Die Tether-Debatte, Teil 2: Warum Christoph Bergmann sich wenig Sorgen darüber macht, dass der Stablecoin kollabiert und die Kryptoökonomie mit sich reisst.
Dass die Tether-Dollar (USDT) nicht gedeckt sind, gilt beinah schon als Binsenweisheit. Seit spätestens 2018 pfeift eine Handvoll Spatzen dieses immerselbe Lied von allen digitalen Dächern.
Auf den ersten Blick ist sehr vieles an Tether beunruhigend: Die Firma dahinter ist eher dubios und suspekt als vertrauenseinflössend. Die vielen Bankenwechsel, die fehlenden Audits, die Verflechtung mit Bitfinex, die Vorgeschichte der beteiligten Personen. Da kann man nur misstrauisch sein. Und dann würde ein Kollaps des Stablecoins die Kryptomärkte mit sich reissen: Auf den Börsen würde Dollar-Liquidität im Umfang von zig Milliarden verpuffen, die Kurse würde abrutschen. Tether könnte die heiße Nadel sein, die den ganzen Markt implodieren lässt.
Dennoch sehe ich das Drama um die Stablecoins mittlerweile gelassen. Und das hat mehrere Gründe.
Erstens gibt es eine legitime Nachfrage nach Tether-Dollar. Man kann sie als technisches Upgrade des Dollar verstehen: schneller, privater, autonomer, unmittelbarer. Berichten zufolge werden die Dollar-Token etwa auf Graumärkten zwischen China und Russland und in Überweisungen von Gastarbeitern benutzt.
Dank der Tether-Dollar können alle Krypto-Börsen die volumenstarken Dollar-Handelspaare anbieten, ohne sich mit einer Bank herumärgern zu müssen – ein Riesenvorteil. Und seit DeFi groß wurde, kann man tokenisierte Dollar durch Smart Contracts leihen, verleihen oder handeln. Noch ein Riesenvorteil.
Warum also sollte Tether es nötig haben, gefälschte Dollar-Token herauszugeben, wenn es so starke Gründe für eine legitime Nachfrage gibt? Die Antwort auf diese Frage bleiben die Tether-Kritiker schuldig.

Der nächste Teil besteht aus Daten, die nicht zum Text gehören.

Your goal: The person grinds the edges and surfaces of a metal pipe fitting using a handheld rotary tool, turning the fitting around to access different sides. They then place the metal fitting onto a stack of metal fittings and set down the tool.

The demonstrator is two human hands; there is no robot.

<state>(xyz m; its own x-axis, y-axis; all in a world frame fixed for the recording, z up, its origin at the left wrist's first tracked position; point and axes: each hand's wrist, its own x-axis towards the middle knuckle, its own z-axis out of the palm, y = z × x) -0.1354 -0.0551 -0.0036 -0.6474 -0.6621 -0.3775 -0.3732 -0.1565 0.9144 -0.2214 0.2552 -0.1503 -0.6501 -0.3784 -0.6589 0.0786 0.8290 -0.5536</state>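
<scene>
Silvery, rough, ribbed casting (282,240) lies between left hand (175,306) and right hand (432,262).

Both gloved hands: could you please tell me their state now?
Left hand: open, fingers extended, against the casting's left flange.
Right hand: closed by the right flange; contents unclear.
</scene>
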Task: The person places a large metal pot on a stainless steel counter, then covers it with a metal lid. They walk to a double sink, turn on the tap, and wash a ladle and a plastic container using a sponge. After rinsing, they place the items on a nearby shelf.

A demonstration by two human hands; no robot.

Der zweite Grund ist die Kompetenz des Unternehmens. Ja, vieles an Tether und Bitfinex ist fragwürdig. Dennoch sind beide Unternehmen der Konkurrenz technisch weit voraus. Tether-Dollar laufen auf 7-8 Blockchains, Circle-Dollar auf einer; Bitfinex ist eine der stabilsten, schnellsten und innovativsten Börse des Marktes, falls überhaupt eine andere gleichziehen kann. Es handelt sich um starke Plattformen, die dank der Zinsen auf Bankeinlagen bzw. Commercial Papers sowie der Handelsgebühren hochlukrativ wirtschaften.
Wer gut funktionierende Geschäftsmodelle hat, muss nicht betrügen. Warum sollte Tether ohne Not faken? Auch diese Antwort bleiben die Tether-Kritiker schuldig.
Diese beiden Gründe sprechen dafür, dass die Tether-Dollar gut gedeckt sind. Doch selbst wenn dem nicht so wäre – wäre dies kein Untergang. Das ist das dritte Argument: Es ist normal, dass Assets trotz einer Teildeckung wertstabil bleiben.
Das beste Beispiel ist das Geld auf der Bank. Es ist im System der Teilreserve zu teilweise nur einem Prozent durch Einlagen bei der Zentralbank gedeckt. Jeder weiß, dass ein Bankrun das Bankensystem kollabieren ließe. Auch der in Aktien gespeicherte Wert ist nicht ansatzweise liquidierbar, die von Versicherungen garantierten Leistungen nur beziehbar, wenn sich die Schadensfälle nicht zu sehr häufen. Und so weiter. Es funktioniert dennoch, und die meisten Tether-Kritiker, die auch Bitcoin-Kritiker sind, fühlen sich pudelwohl in einem System der Teilreserve und der pyramidensystemartigen Altersvorsorge.
Wenn Tether zu 90, 80 oder 70 Prozent gedeckt wäre, stünde der Stablecoin sehr viel solider da als andere Systeme, denen wir blindlings jeden Tag vertrauen. Dabei genießt Tether nicht nur das Vertrauen von Tradern, die den Stablecoin gerne benutzen. Als Anker eines riesigen Ökosystems von Krypto-Börsen zwingt es diese geradezu, den Stablecoin im Falle des Falles mit ihren üppigen Barreserven zu stützen.
Es gibt also sehr gute Gründe, dass die Tether-Dollar gedeckt sind. Aber selbst wenn nicht wäre es nicht die Tragödie, zu der es aufgeblasen wird.